Bulls falter yet again in second half, lose to Magic 98-91
ORLANDO, Fla. — A fragile, mercurial, consistently inconsistent Bulls team in dire need of development and chemistry is suffering growing pains of the worst kind — now it’s mental.
For the third time in five days and the fourth time in the last nine, the Bulls, playing without injured guard Dwyane Wade, lost in the most frustrating of ways again: they took a double-digit lead in the first half before faltering in the third quarter and all but collapsing in the fourth in a 98-91 loss to the Orlando Magic on Wednesday night at Amway Center.
Tied after three quarters — just as they were against the Pistons on Monday — the Bulls shot 5-of-23 from the field in the fourth quarter, including 2-of-10 on three-point shots. The Bulls (31-33) have lost four of their last five games — getting outscored by 21, 16, 18 and 17 points in the second half of the four losses. They have scored 18, 16 and 14 points in the fourth quarter of the last three. The Magic (24-41) shot 8-of-28 (30.8 percent) in the fourth quarter and still found a way to win.

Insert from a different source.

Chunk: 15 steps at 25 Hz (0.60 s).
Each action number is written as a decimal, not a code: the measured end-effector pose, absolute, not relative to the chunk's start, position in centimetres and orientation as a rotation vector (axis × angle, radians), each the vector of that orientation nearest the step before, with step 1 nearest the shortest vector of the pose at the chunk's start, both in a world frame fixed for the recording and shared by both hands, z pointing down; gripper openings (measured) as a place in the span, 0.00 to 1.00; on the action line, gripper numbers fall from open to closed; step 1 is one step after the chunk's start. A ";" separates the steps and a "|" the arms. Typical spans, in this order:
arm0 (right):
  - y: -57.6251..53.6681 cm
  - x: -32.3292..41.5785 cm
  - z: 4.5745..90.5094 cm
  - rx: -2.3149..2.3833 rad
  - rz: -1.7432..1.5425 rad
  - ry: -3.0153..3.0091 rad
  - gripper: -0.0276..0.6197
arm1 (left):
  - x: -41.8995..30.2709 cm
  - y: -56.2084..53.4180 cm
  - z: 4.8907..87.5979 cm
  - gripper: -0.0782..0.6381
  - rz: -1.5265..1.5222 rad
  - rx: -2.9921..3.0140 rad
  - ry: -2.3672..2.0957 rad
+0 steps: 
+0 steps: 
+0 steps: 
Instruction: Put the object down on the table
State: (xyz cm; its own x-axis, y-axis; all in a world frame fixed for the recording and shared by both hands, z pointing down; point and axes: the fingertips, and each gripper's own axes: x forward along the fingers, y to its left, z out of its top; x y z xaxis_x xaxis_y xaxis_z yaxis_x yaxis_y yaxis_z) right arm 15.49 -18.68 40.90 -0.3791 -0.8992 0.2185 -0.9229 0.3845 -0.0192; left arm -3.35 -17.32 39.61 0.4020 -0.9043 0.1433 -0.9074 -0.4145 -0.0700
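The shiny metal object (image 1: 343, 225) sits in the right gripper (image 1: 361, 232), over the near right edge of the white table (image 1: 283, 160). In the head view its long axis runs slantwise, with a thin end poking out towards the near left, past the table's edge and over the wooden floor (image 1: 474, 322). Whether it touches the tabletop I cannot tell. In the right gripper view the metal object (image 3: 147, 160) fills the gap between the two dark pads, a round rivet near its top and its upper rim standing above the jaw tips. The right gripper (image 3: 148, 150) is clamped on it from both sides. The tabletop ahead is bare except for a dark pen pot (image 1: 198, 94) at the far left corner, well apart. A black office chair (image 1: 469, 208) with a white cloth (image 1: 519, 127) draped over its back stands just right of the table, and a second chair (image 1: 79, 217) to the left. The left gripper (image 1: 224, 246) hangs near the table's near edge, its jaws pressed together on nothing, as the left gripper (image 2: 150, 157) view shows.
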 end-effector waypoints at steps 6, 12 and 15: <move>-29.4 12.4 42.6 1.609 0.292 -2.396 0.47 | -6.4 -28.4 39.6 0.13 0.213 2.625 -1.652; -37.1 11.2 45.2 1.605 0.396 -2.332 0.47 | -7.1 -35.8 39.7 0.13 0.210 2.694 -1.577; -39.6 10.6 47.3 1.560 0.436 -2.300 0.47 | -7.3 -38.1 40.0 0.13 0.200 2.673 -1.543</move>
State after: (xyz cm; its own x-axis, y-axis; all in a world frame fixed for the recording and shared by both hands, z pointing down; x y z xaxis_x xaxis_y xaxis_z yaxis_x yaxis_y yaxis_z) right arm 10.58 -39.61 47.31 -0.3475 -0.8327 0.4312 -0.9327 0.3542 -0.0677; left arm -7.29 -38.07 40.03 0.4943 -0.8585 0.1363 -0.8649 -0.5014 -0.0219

“We got off to another slow start in the fourth quarter. Then it gets in our heads a little bit and becomes mental when you have this last week of fourth quarters like we have,” coach Fred Hoiberg said. “Obviously fourth quarters have been a huge issue for us this last week and if we want to have any chance of playing beyond the regular season, we’re going to have to get better.”
The eventual return of Wade, still recovering from a strained left quad, figures to help — though even he couldn’t stem the tide in similar recent losses to the Clippers and Nuggets. But the Bulls face a huge challenge in getting over this hump. They are tied with the Pistons (31-33) for the No. 7 seed in the Eastern Conference, but only a half-game ahead of the streaking Heat (31-34) and Bucks (30-33) and in danger of falling out of playoff position.

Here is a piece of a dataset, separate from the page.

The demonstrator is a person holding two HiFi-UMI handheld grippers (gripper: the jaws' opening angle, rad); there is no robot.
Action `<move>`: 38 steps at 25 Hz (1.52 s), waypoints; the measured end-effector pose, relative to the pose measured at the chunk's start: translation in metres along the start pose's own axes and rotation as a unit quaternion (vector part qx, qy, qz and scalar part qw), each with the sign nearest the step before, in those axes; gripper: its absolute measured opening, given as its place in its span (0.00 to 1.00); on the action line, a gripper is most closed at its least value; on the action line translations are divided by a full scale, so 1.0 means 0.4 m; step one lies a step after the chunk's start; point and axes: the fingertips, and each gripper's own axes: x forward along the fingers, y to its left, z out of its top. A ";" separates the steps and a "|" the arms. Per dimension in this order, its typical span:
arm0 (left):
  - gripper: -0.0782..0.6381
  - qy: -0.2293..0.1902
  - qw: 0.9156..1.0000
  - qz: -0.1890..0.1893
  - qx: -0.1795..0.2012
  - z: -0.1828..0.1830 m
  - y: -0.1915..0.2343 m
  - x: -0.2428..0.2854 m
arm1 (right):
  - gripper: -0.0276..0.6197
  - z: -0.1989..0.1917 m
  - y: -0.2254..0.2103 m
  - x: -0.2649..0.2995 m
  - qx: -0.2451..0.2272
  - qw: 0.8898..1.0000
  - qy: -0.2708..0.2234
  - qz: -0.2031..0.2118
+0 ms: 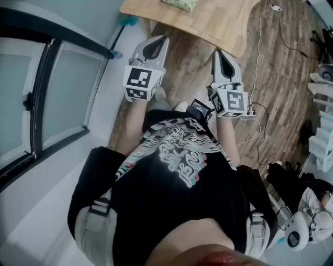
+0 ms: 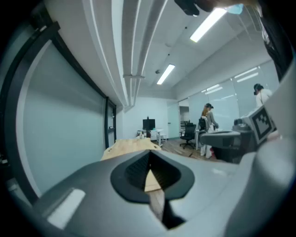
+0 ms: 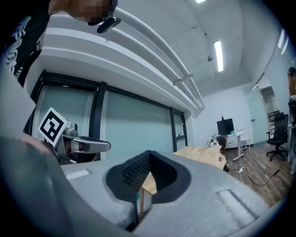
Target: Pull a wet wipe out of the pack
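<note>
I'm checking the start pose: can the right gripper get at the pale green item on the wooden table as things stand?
Probably not without a forward reach. The right gripper, shut, is only at the near edge of the table; the green item lies farther in. Nothing between them blocks the way.

Straight beyond the jaws stands a pale wooden table [image 2: 131, 147] on a plank floor [image 1: 281, 93]. To their left runs a frosted glass wall [image 3: 134, 125] in black frames. Strip lights [image 2: 165, 74] hang above; farther off stand a monitor [image 3: 225, 126] (screen dark) and an office chair [image 2: 188, 134].
</note>
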 end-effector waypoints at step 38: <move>0.09 -0.046 0.998 0.012 -0.052 0.016 0.188 0.278 | 0.04 -0.044 -0.201 0.277 0.013 1.000 0.020 -0.013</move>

Jimmy Butler led the Bulls with 21 points, but even he was caught in the undertow of the fourth-quarter malaise. Butler was 0-for-5 from the field and had no points, assists, rebounds or steals in the fourth quarter.
“It’s not mental,” Butler said of the team’s fourth-quarter struggles. “A lot of it is on myself. I had the ball — either score a basket or put somebody in position to score the basket. Don’t turn the ball over. There’s not too much they [his teammates] can do about that. They set amazing screens, get to where they’re supposed to be on the floor. It’s my job to make something happen.”

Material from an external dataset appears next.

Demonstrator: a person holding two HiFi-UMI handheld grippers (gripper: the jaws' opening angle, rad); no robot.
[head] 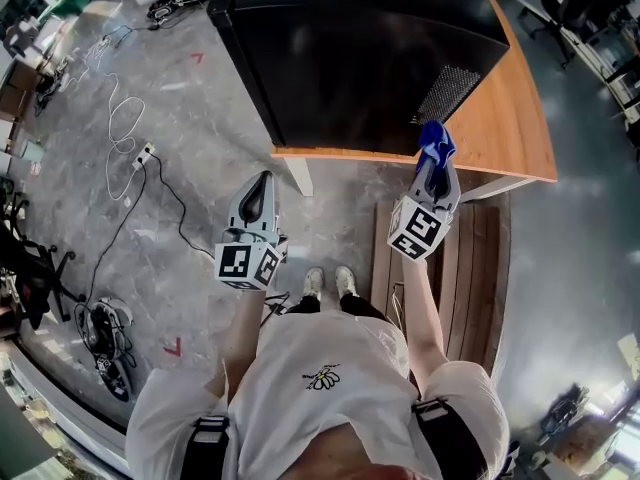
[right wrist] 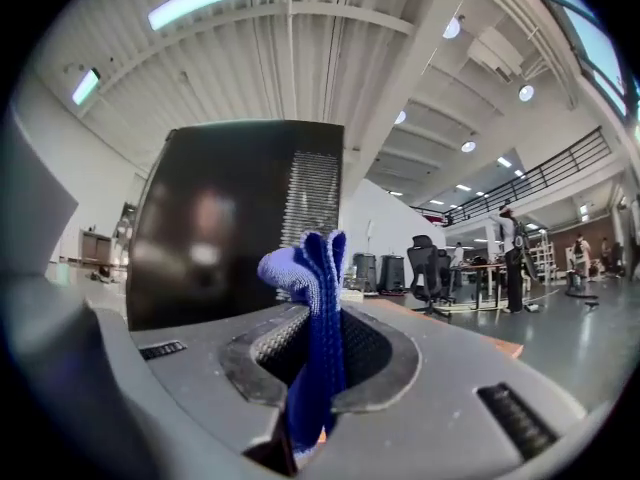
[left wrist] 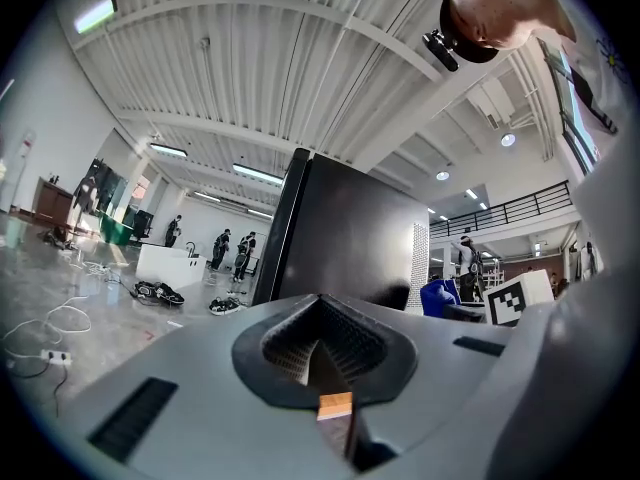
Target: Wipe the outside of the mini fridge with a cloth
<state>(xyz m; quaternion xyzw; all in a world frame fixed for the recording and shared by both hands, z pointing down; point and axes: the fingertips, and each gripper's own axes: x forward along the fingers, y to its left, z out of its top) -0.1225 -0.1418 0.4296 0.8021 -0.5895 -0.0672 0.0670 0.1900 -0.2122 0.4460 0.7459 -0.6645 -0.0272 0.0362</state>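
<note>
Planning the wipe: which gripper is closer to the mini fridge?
Right. The right gripper, shut on the blue cloth, is beside the mini fridge, at its vented side; the left gripper hangs back over the floor.

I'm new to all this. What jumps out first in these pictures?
A black mini fridge sits on a wooden table at the top of the head view. Just before its vented side, the right tool pinches a bright blue cloth. The left tool is shut and empty.

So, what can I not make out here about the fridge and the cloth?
The mini fridge: far end cut off by the head view's top edge.
The cloth: bunched in the right claw, full size hidden.
Whether cloth touches fridge: they overlap in the head view.
</note>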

Butler often has stepped up in Wade’s absence, but hasn’t been quite the force he’s been recently and put the blame on himself for the recent late failures.
“I mean, the ball’s in my hand late,” he said. “I’ve got to start making shots, finishing — all that stuff that I’m supposed to do. I’ve got to be better. I will be better. There’s nothing else to say about it.”
The Bulls struggled at both ends of the floor in crunch time. With the Magic leading 91-89, Robin Lopez blocked a shot by Elfrid Payton (22 points, 14 rebounds, 14 assists) and the ball went out of bounds with 0.7 seconds left on the shot clock. The Magic scored the only way they could, with Aaron Gordon scoring on a lob at the rim to give the Magic a 93-89 lead with 3:09 to play.
That’s how things are going for this team.
“We pretty much knew the low-clock play they were going to run,” Hoiberg said. “We had Robin parked down there in the middle and they threw it to the best athlete on the floor and he jumped over the top of our guy and tipped it in.
“It’s the rebounding [that was the problem]. We had 18 turnovers. We gave up 15 offensive rebounds and that led to 17 second-chance points. It’s hard to win when you do that.”
Now it’s up to the Bulls to find a way to snap out of it. Wade can’t come back soon enough, but this team likely will need more than that.
“Mental toughness. Got to find a way,” said guard Rajon Rondo, who had eight points and six assists off the bench. “Got to come in with the right mindset. We can’t pick and choose when we want to turn it on and off. We’ve just got to have a better mental focus.”
If there was one bright spot, it was a surprising performance from newcomer Joffrey Lauvergne, the 6-11 forward acquired from the Thunder in the Taj Gibson/Doug McDermott deal. Lauvergne, who had played six minutes and scored four points in his first six games with the Bulls, gave the Bulls a lift in the first quarter. He hit a three-pointer, scored off a feed from Rondo and turned a rebound into a fast break that earned Butler two free throws to ignite a 19-5 run that gave the Bulls a 34-24 lead early in the second period.
Lauvergne had six points, three rebounds and two assists in 12 minutes in the first half. That earned him crunch-time minutes, with Nikola Mirotic getting a DNP. Lauvergne played the entire fourth quarter but wasn’t as effective as he had been in the first half — one point on 0-for-3 shooting with five rebounds. Like the Bulls as a team, he still needs time to grow.
“We’re playing hard. It’s not an effort thing,” Hoiberg said. “We’re competing. We’ve played very good stretches of basketball. We have to play a full 48 minutes.”